But he decides to extend the project to 50 books, having got his reading muscles back in shape again. Though I cynically wondered whether the real inspiration wasn’t the thought of writing a book about what he was doing. He joined a book club and began a blog about this point, neither of which enrich his reading in any way. The book club provides him with the usual disquieting experience of arguing that Somerset Maugham’s Cakes and Ale is a bad book against a solid wall of Maugham defence by the other members, and having his own choice of Hilary Mantel’s Beyond Black trashed. The blog is, he says, merely an annoying distraction which leads him to think too much about what he’ll say about the book he’s reading in a post, with again those pesky dissenting voices in the comments. Plus he absolutely can’t understand doing anything for which he doesn’t get paid. The internet is where ‘comment is free, everyone is entitled to a wrong opinion, blockheads write zealously, copiously and for nothing.’ And he bemoans the poor old ‘old media’ those professional critics with their ‘skill in fine phrase-making.’
He really should not have done this. What I had noticed increasingly through the book was the absence of anything of interest said about the books themselves. This is a memoir essentially, 80% about Andy Miller, his life, his experiences and his feelings, and most of the books earn a bare synopsis. When he gave up the blog he turned with relief to a book ‘I could enjoy without having to worry what I might write about it later or what anybody else may think.’ When I thought of all the book bloggers I knew who had said so many intriguing things and all out of generosity and passion about books, I could not help but think that here was a man who was intellectually lazy, essentially, unable to make a profound comment about the literature he’d absorbed, but still wanting to get paid for it.
This was followed not long afterwards by the only epiphany he has while slogging through his list. He absolutely loves Michel Houellebecq’s Atomised, and the chapter devoted to it takes the form of a fan letter, for better or worse. Atomised – the most unrelenting representation of the dark side of the male ego – is the book that ‘felt like life’ to him. No wonder he nearly abandoned Pride and Prejudice. But the experience brings him alive, makes him remember why we really read (not just to produce memoirs), brings him in touch with the early death of his father, and seems to provoke way too much discussion about Neil Young and his music.

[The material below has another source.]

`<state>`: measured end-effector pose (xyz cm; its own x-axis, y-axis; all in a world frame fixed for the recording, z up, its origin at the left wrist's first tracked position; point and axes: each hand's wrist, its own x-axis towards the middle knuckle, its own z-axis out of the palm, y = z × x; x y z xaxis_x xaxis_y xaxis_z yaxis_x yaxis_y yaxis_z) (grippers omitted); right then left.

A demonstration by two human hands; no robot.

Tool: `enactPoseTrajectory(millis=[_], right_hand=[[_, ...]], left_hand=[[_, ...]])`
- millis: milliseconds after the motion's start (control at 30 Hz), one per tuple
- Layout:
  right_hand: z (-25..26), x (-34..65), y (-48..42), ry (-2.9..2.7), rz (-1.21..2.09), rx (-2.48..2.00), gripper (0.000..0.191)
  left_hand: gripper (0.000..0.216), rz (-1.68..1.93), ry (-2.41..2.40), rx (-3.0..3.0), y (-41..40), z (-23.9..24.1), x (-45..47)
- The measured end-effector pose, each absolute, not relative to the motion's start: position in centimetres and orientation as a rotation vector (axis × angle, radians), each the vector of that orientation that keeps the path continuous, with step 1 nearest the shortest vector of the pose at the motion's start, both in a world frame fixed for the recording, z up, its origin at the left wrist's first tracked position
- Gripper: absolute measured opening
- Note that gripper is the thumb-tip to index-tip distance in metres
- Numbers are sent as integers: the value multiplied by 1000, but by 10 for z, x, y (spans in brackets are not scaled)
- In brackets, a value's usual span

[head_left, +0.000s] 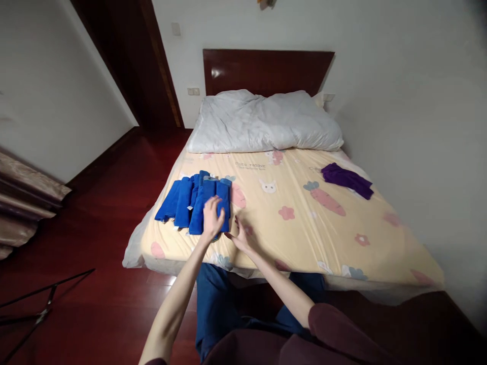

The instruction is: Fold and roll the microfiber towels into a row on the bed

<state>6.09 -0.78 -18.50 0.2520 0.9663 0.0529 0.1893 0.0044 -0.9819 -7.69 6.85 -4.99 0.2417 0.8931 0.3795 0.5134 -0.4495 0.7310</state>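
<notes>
Several folded blue cloths (184, 203) lie in an overlapping row on the left front part of the bed; small white tags stick out of some. I cannot tell whether they are towels or garments. My left hand (213, 218) rests on the right end of the row with fingers spread over the cloth. Beside the lower right corner of the rightmost blue cloth (225, 200) is my right hand (240, 238), thumb close to its edge and fingers apart. Neither hand visibly grips the fabric.
The bed (297, 238) has a yellow sheet with rabbits and carrots. A crumpled purple cloth (346, 178) lies at its right. A grey-white quilt (266, 121) lies by the dark headboard (266, 71). Black stand legs (49, 299) are on the floor at left.
</notes>
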Motion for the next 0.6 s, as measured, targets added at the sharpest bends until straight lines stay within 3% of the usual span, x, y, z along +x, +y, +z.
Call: enactPoseTrajectory(millis=[133,233,400,600], right_hand=[[-218,124,-83,-1085,898,-1452,51],[-228,199,-136,-938,817,-1577,40],[-207,357,-202,-712,443,-1926,41],[-197,532,-195,-608,197,-1937,40]], left_hand=[[36,387,942,2206,26,-103,12],[33,211,767,2263,-8,-142,96],[44,354,615,2391,-48,-196,200],[41,682,626,2650,-49,-250,220]])
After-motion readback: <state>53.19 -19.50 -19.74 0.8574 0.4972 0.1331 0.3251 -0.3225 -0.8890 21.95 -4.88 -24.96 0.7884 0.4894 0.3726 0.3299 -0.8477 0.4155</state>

And finally I understood why I was resisting this book with every fiber of my being. Andy Miller can only read in order to find himself. Ultimately, that’s the point, and that’s why it’s such a slog. Although I would never discourage reading on any grounds, I shudder at such solipcism. I read in order to expand myself, to understand and experience difference. I read to escape the confines of my own mind, not to find them delineated in someone else’s prose.

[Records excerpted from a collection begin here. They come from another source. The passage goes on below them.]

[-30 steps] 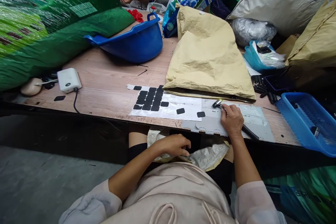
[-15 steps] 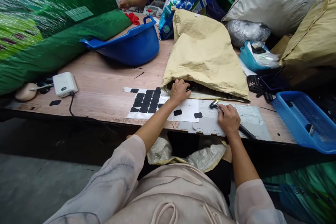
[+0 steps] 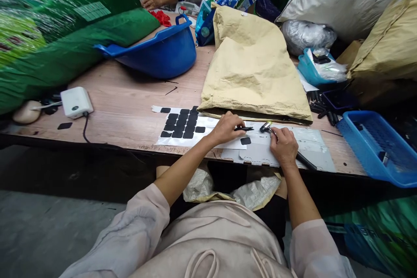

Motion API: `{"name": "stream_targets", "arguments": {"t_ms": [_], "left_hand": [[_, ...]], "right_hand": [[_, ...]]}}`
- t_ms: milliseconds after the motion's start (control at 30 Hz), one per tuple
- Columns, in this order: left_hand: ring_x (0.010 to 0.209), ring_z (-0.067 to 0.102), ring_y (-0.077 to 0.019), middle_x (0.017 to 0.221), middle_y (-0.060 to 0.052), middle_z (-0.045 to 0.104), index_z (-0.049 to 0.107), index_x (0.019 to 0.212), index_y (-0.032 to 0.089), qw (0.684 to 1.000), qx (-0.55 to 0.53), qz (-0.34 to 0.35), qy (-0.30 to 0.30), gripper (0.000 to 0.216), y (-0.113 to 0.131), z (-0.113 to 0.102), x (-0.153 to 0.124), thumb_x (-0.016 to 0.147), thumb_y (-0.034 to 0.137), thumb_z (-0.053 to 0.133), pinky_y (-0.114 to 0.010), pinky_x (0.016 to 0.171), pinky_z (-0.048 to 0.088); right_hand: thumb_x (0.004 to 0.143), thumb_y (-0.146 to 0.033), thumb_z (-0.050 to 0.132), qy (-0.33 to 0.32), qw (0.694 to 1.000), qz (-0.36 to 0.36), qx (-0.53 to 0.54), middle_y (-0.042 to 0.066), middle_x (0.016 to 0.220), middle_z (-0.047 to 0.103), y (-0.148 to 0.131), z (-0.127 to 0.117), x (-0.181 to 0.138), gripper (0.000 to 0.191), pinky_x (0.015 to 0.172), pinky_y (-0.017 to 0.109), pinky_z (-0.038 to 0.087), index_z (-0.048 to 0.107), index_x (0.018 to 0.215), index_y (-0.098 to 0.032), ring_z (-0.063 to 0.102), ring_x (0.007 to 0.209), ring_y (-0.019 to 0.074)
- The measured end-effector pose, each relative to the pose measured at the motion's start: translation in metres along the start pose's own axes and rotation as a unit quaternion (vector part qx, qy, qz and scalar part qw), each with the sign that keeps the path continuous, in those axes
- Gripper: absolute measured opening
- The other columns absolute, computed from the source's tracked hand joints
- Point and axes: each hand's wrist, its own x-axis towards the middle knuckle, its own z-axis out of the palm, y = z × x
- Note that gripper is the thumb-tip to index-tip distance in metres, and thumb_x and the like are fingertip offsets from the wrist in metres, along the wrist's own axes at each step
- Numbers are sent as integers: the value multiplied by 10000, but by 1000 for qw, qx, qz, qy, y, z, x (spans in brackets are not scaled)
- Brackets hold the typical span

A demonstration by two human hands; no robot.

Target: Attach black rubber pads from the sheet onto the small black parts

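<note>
While my right hand [image 3: 284,147] gripped a small hammer [image 3: 286,147] near the surface's [image 3: 130,104] front edge, my left hand [image 3: 226,128] pinched a thin black strip [image 3: 245,129] just beside it.

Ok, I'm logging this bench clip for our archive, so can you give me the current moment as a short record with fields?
setting: wooden table crowded with sacks
left hand: pinches a thin black strip over the white sheet
right hand: grips a small hammer, its metal head beside the strip
pads: black pads grouped on the sheet, one loose pad near the hands
behind: tan sack, blue basin
right edge: blue basket
others: another person's hand at the far end
</note>
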Motion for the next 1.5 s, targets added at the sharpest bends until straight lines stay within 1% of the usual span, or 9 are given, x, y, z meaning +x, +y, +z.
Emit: {"name": "stream_targets", "arguments": {"t_ms": [100,200,400,533,700,933,1100,1267,1500], "left_hand": [[985,567,-246,960,-45,711,755,966,224,1000,-27,-1,-11,152,-2,15,-10,862,332,778,-382,909,416],[1000,565,-243,970,-42,713,763,988,220,998,-58,-22,13,211,-8,25,-14,824,337,824,-374,915,431],[999,573,-243,959,-47,723,760,917,202,995,-91,-41,27,239,-12,27,-11,783,365,873,-361,887,458],[994,573,-239,950,-43,723,769,908,205,994,-95,-39,34,225,-12,29,-9,779,355,877,-360,897,455],[963,565,-228,913,-40,707,761,870,197,993,-102,-42,33,230,-16,32,-8,767,361,885,-352,886,441],[915,543,-216,869,-35,664,721,795,179,995,-89,-26,24,274,-18,33,-6,772,398,884,-342,851,417],[912,545,-217,837,-29,659,725,764,183,995,-92,-33,35,248,-15,33,-6,764,364,894,-338,851,421],[929,562,-218,872,-32,685,778,857,194,994,-98,-30,32,210,-13,32,-5,759,331,903,-356,897,428],[965,575,-229,893,-31,703,810,897,230,994,-97,-39,34,162,-12,33,-7,781,331,862,-376,920,448]], "right_hand": [[966,-258,554,2,1000,0,-3,75,952,660,0,0,0,263,795,341,406,753,1136,-232,525,895,232],[966,-262,555,0,1000,3,-2,76,960,665,2,1,0,272,795,342,410,752,1152,-235,529,894,231],[979,-273,532,-3,999,9,44,74,932,672,4,-5,6,275,821,340,447,756,1135,-234,558,892,228],[1024,-322,503,32,989,12,140,75,992,693,-25,-21,6,305,815,328,491,730,1210,-239,621,925,215],[1036,-324,501,-24,965,-40,258,68,963,699,-70,-29,-1,314,806,317,533,723,1238,-234,662,888,196],[1046,-310,483,-11,967,-48,250,71,969,707,-87,-30,-3,336,790,318,544,707,1288,-246,662,871,192],[1049,-305,459,-35,975,-57,212,55,911,688,-88,-23,-5,337,715,287,514,728,1242,-243,646,822,186],[1056,-330,457,1,977,-47,208,66,954,686,-83,-30,-5,347,766,293,520,702,1288,-245,645,859,189],[1051,-329,450,-29,981,-30,187,76,957,708,-77,-32,-10,360,757,298,524,724,1268,-243,665,880,197]]}}
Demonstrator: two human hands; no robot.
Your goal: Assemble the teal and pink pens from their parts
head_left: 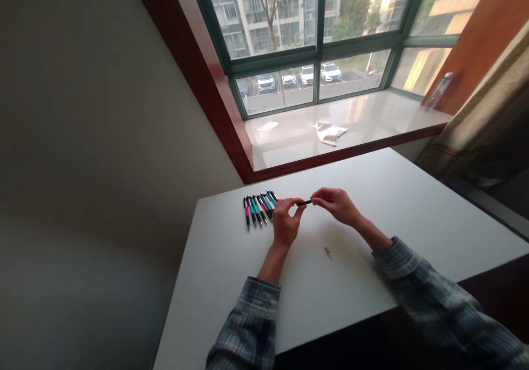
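Note:
Both my hands are raised a little above a white table (397, 205) and hold one pen (305, 202) between them. My left hand (286, 219) pinches its left end, where a bit of pink shows. My right hand (335, 203) pinches the dark right end. A row of several pens (258, 207), pink and teal with black tips, lies on the table just left of my left hand. A small dark part (327, 250) rests on the table nearer to me, below my right wrist.
A wide window sill (372, 119) runs behind the table, with a crumpled cloth (329, 132) and a paper slip (268, 126) on it. A curtain (491, 117) hangs at the right. A grey wall is close on the left.

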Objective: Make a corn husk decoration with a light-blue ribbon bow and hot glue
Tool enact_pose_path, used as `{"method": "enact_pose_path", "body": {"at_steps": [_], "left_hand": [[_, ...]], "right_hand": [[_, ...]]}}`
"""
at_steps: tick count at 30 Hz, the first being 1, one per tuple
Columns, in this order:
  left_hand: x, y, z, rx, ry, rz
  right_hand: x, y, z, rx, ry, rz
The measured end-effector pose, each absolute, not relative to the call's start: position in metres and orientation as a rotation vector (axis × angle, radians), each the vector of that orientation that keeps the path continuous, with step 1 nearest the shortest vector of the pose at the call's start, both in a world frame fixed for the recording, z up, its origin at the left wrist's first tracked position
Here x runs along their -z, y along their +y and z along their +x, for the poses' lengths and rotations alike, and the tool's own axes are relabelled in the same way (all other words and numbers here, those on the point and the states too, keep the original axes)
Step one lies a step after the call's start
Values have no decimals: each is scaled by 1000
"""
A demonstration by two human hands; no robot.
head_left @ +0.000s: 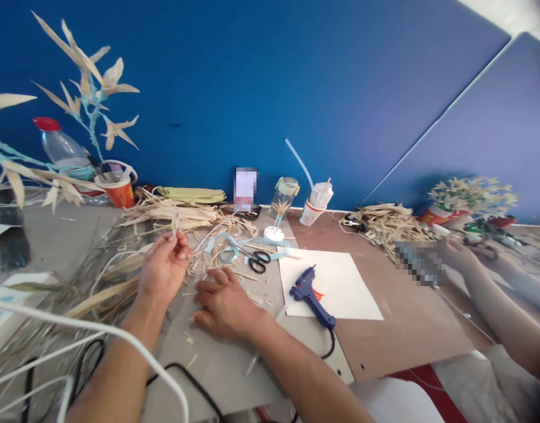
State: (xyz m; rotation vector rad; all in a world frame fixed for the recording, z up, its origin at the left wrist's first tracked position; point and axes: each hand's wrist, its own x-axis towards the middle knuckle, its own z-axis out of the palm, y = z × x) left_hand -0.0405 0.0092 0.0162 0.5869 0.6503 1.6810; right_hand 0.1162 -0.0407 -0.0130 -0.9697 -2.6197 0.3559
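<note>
We pinch a dried leaf strip (175,223) upright in our left hand (163,271); our right hand (223,305) lies flat and open on the table (234,364). Scissors (257,259), straw scraps (177,214) and a glue gun (311,295) crowd close by.

We see bare desk (217,364) open just before our hands. Ahead, scissors (256,259) and dry leaf strips (173,214) crowd the way; rightward lies a glue gun (311,296) on white paper (340,282).

Left hand (164,271) raised, fingertips pinched together; right hand (223,305) lies flat, palm down, fingers spread leftward.
</note>
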Motion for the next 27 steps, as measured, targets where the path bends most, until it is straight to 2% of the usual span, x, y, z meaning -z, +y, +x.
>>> {"method": "enact_pose_path", "body": {"at_steps": [11,18,24,27], "left_hand": [[-13,8,-32,-1627,703,585],[-8,6,-19,-1578,755,566],[-8,3,-12,-1541,784,538],[-7,2,-13,-1528,773,555]], "right_hand": [[22,-15,139,-469,-1755,-1178],[15,0,156,-784,-1305,-1351],[10,9,174,-543,-1110,-1373],[16,11,174,-608,-1097,-1345]]}}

So let’s be fair here: there are good things about The Year of Reading Dangerously, though you really should not expect any danger to threaten. The essays Miller constructs around the experience of reading are often nicely shaped and thematically interesting. His chapter which compares The Da Vinci Code with Moby-Dick is excellent and original. He is consistently mildly amusing. There are lists in the back that you can have fun arguing with. His description of a 70s childhood rang very true and I enjoyed it. And finally, at the very end, his account of the five times he met Douglas Adams – the author who is his greatest inspiration – provided an occasion where I felt he spoke about books he loved with sincerity and engagement. I wished he had written just about books he loved that reflected the person he is, rather than get muddled up with books that stood for the person he wanted to be, but who he is not. That might be a lesson in reading for all of us.